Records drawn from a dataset
──────

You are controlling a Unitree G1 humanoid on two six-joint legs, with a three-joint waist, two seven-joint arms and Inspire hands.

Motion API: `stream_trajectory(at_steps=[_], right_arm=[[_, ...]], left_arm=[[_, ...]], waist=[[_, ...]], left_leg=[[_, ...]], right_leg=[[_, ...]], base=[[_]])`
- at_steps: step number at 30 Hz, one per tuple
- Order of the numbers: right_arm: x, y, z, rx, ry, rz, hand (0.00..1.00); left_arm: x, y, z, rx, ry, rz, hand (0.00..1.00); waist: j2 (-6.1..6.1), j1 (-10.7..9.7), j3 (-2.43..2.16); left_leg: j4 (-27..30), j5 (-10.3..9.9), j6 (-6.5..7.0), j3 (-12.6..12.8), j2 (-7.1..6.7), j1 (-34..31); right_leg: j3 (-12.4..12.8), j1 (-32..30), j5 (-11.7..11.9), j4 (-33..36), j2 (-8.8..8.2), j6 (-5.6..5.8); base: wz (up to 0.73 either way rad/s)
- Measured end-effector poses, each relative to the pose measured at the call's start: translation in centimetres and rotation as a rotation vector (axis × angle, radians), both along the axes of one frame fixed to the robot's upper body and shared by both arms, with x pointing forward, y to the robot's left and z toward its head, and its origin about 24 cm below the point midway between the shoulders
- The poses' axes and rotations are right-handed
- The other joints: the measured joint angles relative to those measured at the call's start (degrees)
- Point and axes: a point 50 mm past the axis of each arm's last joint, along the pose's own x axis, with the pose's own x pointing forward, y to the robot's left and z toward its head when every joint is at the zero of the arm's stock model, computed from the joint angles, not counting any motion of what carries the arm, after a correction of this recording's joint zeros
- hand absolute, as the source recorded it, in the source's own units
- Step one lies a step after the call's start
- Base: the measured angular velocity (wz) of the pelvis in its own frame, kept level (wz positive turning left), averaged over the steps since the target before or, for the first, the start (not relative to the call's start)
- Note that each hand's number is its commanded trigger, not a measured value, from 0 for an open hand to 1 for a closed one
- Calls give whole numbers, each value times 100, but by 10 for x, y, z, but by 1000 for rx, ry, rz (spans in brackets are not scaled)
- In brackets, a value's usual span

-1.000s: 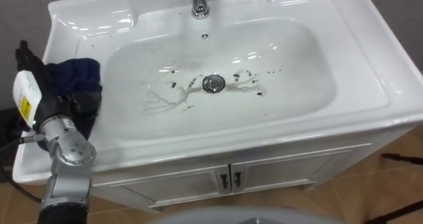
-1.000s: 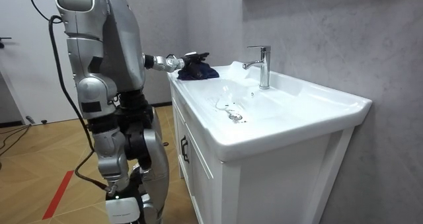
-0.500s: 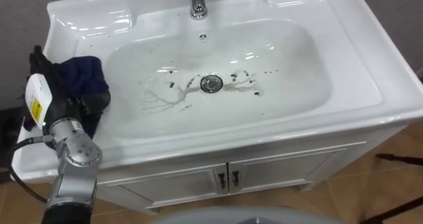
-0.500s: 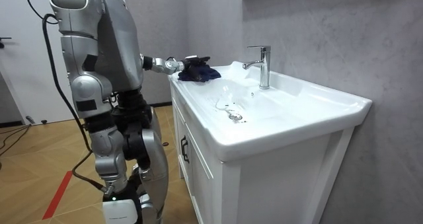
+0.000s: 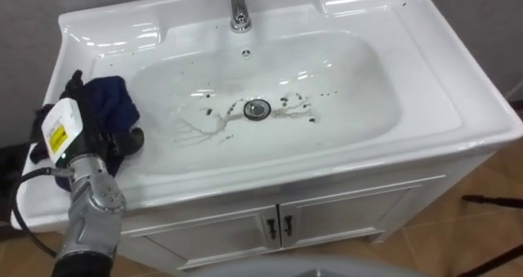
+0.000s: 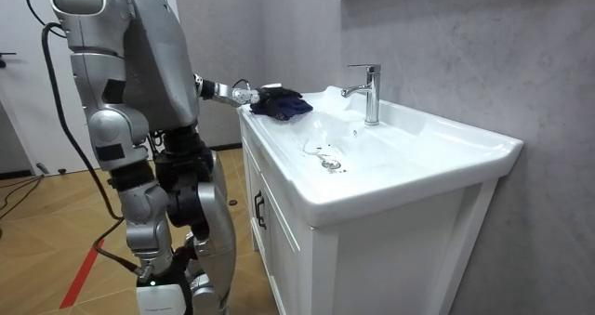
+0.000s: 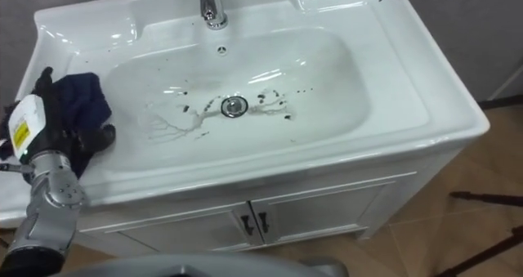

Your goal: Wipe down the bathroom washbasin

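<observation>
Where the left hand (image 5: 80,136) meets the dark cloth (image 5: 113,99) on the basin (image 5: 343,28) rim, the fingers are indistinct against it, so I cannot tell the grip.

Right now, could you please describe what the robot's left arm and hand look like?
The left hand is black, with a small white tag bearing a yellow label on its back. Behind it sits a rounded silver-grey metal wrist joint, and the forearm runs silver-grey, then black lower down. A thin dark cable loops beside the wrist.
</observation>
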Motion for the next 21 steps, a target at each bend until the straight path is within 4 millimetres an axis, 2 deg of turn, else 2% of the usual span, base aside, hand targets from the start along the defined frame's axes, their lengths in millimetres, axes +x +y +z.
stream_trajectory(at_steps=[4,11,21], right_arm=[[5,-3,1,-11,-13,4,0],[11,-8,2,-25,-13,44,0],[20,-9,2,-56,-48,50,0]], left_arm=[[1,8,3,39,20,-3,100],[4,15,7,41,50,2,100],[6,20,3,-138,-3,116,100]], waist=[[54,62,-9],[136,71,-10],[126,154,-8]], left_leg=[[-21,8,-15,112,20,47],[-94,27,-45,116,28,45],[-1,50,-77,65,36,22]], right_leg=[[107,-6,15,4,61,-29],[107,-43,10,9,67,-45],[139,-23,-35,30,56,-97]], base=[[-14],[-1],[1]])
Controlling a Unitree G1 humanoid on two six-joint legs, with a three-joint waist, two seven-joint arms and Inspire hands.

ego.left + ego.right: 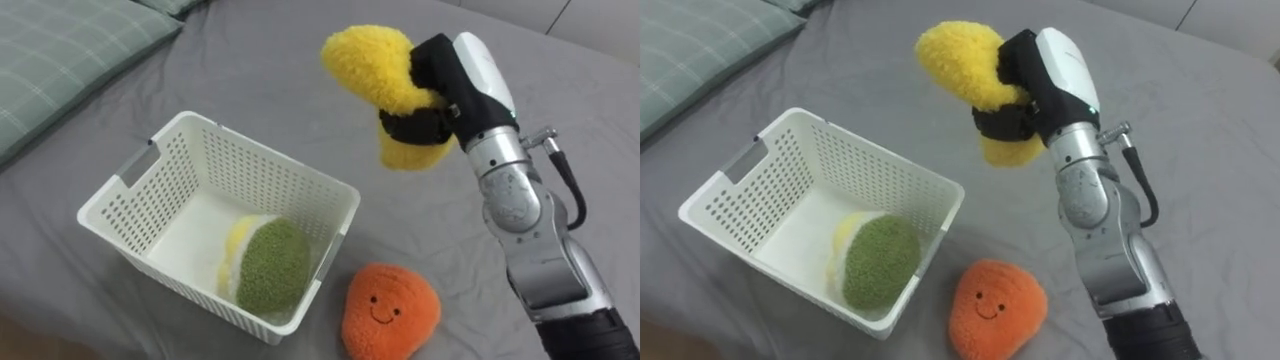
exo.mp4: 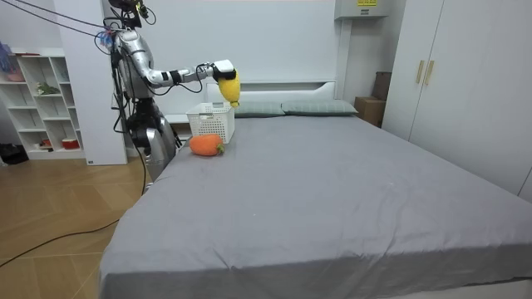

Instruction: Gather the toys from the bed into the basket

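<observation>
My right hand is shut on a fluffy yellow plush toy, held in the air just right of the white slotted basket. Inside the basket lies a green and yellow plush toy. An orange plush toy with a smiling face lies on the grey bed sheet beside the basket's near right corner.
A green checked pillow lies at the upper left of the bed. In the room view I stand at the bed's side near its head, with a white shelf unit behind me and wardrobes at the room view's right.
</observation>
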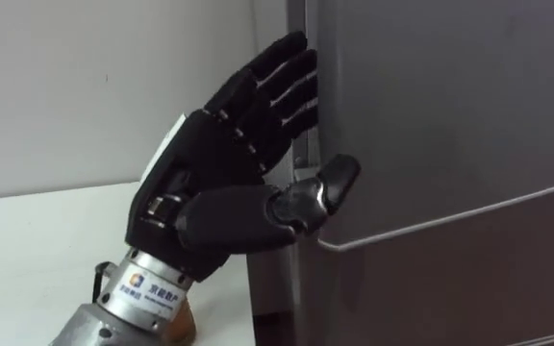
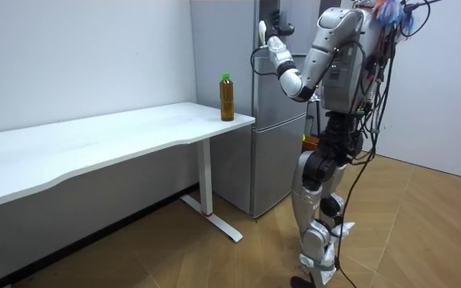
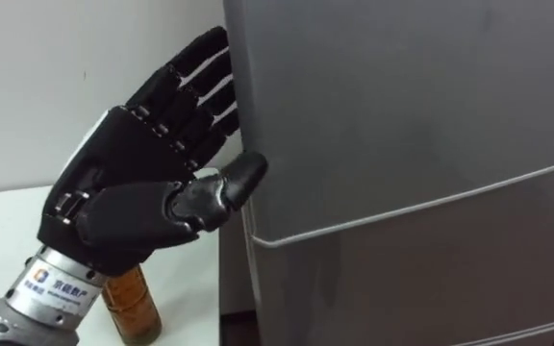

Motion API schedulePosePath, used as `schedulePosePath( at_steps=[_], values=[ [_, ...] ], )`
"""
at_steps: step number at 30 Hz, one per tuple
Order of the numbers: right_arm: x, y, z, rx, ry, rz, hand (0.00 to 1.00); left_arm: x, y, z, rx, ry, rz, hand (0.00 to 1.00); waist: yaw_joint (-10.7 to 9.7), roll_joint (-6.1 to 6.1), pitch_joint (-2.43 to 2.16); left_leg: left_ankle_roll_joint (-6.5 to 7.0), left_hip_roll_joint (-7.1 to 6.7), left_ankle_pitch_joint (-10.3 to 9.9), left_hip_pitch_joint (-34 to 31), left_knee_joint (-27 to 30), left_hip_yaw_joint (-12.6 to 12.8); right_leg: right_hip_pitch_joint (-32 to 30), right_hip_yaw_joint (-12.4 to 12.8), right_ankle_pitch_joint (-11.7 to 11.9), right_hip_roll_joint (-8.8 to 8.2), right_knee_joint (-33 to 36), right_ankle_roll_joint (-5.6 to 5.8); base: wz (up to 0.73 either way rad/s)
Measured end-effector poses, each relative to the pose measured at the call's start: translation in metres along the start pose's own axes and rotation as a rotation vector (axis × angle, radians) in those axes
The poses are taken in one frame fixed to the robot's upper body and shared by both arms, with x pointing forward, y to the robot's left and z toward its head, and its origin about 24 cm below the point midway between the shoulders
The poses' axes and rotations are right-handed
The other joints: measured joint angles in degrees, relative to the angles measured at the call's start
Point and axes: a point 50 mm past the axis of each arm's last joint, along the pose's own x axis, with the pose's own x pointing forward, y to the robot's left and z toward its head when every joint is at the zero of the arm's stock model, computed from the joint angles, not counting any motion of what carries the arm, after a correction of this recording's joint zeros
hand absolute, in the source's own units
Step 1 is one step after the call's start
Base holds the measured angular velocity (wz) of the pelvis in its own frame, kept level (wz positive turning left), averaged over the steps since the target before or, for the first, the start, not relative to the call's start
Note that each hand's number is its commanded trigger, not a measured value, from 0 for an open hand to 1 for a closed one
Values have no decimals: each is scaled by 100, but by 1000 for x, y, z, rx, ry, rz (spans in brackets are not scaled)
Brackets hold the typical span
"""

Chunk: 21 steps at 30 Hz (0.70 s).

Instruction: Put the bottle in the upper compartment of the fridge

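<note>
The left robot hand (image 1: 224, 159), spread open at the edge of the upper fridge door (image 1: 431, 115), holds nothing; the bottle (image 3: 131, 300) stands below it on the worktop (image 1: 27, 250), likely rigid, slippery, best gripped around its middle.

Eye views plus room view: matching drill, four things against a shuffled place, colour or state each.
Things:
1. left hand
2. bottle
3. fridge
4. table

Place, colour or state:
A. white
B. stands on the table's corner nearest the fridge
C. fingers straight, at the edge of the fridge door
D. grey

Pairs: 1-C, 2-B, 3-D, 4-A.
</note>
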Motion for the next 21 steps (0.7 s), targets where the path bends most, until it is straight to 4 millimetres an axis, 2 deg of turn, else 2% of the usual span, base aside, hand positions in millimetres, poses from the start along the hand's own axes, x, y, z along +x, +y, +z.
schedulePosePath(
  at_steps=[1, 2, 5, 7, 8, 18, 21],
  values=[
    [0, 0, 0, -1, 0, 3, 0, 1, -3, -2, -22, -1, -17, 76, 1, 0, 1, 0, 2, 0, 6, 0, 26, 1, 4, 2, -5, 2, 3, -4],
    [0, 0, 0, -2, -1, 5, 0, 1, -6, -3, -35, 2, -29, 64, 2, 6, 3, 0, 3, 0, 10, 0, 55, 2, 11, 4, -6, 3, 5, -5],
    [0, 0, 0, -3, -4, 5, 0, 2, -10, -11, -54, 30, -71, 51, -11, 22, 11, 0, 0, 0, 9, -1, 61, -2, 11, 9, -3, 3, 1, -1],
    [0, 0, 1, -2, -9, 4, 0, 2, -14, -18, -68, 66, -109, 13, -18, 48, 24, 0, 4, 0, 6, -1, 71, -12, 15, 14, 4, 2, -7, -3],
    [0, 0, 1, -3, -11, 4, 0, 2, -14, -19, -69, 72, -114, 0, -20, 55, 24, 0, 4, 0, 4, -1, 73, -18, 17, 15, 5, 2, -8, 0],
    [0, 1, 2, -1, -19, 5, 0, 0, -26, -27, -87, 127, -254, 0, -170, 121, 39, 0, 14, 1, 12, -1, 113, -29, 39, 24, 14, 4, -18, -1],
    [0, 1, 3, -1, -20, 6, 0, 0, -35, -34, -107, 152, -303, 0, -183, 128, 41, 0, 12, 1, 18, -1, 119, -29, 92, 22, 22, 1, -16, -1]
  ],
)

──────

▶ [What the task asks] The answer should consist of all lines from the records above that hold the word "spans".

▶ [Reply to the task]
- Calls give whole numbers, each value times 100, but by 10 for x, y, z, but by 1000 for rx, ry, rz (spans in brackets are not scaled)
Values have no decimals: each is scaled by 100, but by 1000 for x, y, z, rx, ry, rz (spans in brackets are not scaled)

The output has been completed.